The answer should reproduce the listing below character for character.

================================

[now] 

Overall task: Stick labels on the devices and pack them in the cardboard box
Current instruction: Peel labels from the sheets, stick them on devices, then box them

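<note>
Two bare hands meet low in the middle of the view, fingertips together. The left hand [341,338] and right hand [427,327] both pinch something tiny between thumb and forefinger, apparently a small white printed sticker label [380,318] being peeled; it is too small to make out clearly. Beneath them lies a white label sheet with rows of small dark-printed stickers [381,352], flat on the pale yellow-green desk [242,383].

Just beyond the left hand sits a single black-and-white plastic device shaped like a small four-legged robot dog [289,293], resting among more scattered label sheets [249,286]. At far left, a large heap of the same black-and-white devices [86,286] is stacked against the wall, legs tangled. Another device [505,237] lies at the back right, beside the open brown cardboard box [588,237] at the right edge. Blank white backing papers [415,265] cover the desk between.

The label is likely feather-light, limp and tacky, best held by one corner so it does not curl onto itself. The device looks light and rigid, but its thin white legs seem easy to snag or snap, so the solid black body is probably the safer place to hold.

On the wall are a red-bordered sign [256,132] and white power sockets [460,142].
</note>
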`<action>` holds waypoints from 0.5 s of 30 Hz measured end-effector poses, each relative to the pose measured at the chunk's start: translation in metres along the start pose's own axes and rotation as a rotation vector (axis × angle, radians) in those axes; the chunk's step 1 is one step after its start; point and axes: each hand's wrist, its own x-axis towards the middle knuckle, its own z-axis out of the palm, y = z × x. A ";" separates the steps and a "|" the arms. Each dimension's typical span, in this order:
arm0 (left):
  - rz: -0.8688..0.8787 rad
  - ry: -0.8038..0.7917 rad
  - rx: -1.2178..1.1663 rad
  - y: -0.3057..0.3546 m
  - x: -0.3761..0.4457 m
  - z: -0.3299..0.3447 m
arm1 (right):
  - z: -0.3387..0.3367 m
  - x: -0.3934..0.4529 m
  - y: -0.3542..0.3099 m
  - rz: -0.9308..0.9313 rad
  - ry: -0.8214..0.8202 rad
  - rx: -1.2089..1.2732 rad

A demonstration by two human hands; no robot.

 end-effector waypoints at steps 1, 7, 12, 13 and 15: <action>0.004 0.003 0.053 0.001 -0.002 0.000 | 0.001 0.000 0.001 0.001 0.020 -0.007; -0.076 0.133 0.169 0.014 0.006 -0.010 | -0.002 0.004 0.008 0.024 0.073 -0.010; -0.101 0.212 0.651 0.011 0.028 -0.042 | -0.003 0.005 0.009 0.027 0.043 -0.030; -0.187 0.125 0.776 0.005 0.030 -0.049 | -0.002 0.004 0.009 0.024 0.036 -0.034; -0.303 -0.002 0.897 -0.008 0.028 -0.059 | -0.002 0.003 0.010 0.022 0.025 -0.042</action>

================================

--- EXERCISE RESULT ---
[now] 

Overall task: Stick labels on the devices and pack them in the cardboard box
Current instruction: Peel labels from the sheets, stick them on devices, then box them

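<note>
Two bare hands meet low in the middle of the view, fingertips together. The left hand [341,338] and right hand [427,327] both pinch something tiny between thumb and forefinger, apparently a small white printed sticker label [380,318] being peeled; it is too small to make out clearly. Beneath them lies a white label sheet with rows of small dark-printed stickers [381,352], flat on the pale yellow-green desk [242,383].

Just beyond the left hand sits a single black-and-white plastic device shaped like a small four-legged robot dog [289,293], resting among more scattered label sheets [249,286]. At far left, a large heap of the same black-and-white devices [86,286] is stacked against the wall, legs tangled. Another device [505,237] lies at the back right, beside the open brown cardboard box [588,237] at the right edge. Blank white backing papers [415,265] cover the desk between.

The label is likely feather-light, limp and tacky, best held by one corner so it does not curl onto itself. The device looks light and rigid, but its thin white legs seem easy to snag or snap, so the solid black body is probably the safer place to hold.

On the wall are a red-bordered sign [256,132] and white power sockets [460,142].
</note>
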`<action>` holds waypoints from 0.5 s of 30 Hz measured end-effector poses, each relative to the pose measured at the chunk's start: translation in metres along the start pose's own axes and rotation as a rotation vector (axis × angle, radians) in those axes; the chunk's step 1 is one step after its start; point and axes: each hand's wrist, its own x-axis towards the middle knuckle, its own z-axis out of the palm, y = z × x. A ";" separates the steps and a "|" the arms. Each dimension's typical span, in this order:
arm0 (left):
  - rz: -0.8688..0.8787 rad
  - ry: -0.8038..0.7917 rad
  - rx: -1.2178..1.1663 rad
  - y: -0.3057..0.3546 m
  - x: -0.3761..0.4457 m
  - z: -0.3299..0.3447 m
arm1 (right):
  - z: -0.3387..0.3367 m
  - x: -0.3934..0.4529 m
  - y: -0.3542..0.3099 m
  - rz: -0.9308..0.9313 rad
  - ry: -0.8214..0.8202 rad
  - rx: -1.2089..1.2732 rad

A demonstration by two human hands; no robot.

 end-effector waypoints at steps 1, 7, 12, 13 and 15: <action>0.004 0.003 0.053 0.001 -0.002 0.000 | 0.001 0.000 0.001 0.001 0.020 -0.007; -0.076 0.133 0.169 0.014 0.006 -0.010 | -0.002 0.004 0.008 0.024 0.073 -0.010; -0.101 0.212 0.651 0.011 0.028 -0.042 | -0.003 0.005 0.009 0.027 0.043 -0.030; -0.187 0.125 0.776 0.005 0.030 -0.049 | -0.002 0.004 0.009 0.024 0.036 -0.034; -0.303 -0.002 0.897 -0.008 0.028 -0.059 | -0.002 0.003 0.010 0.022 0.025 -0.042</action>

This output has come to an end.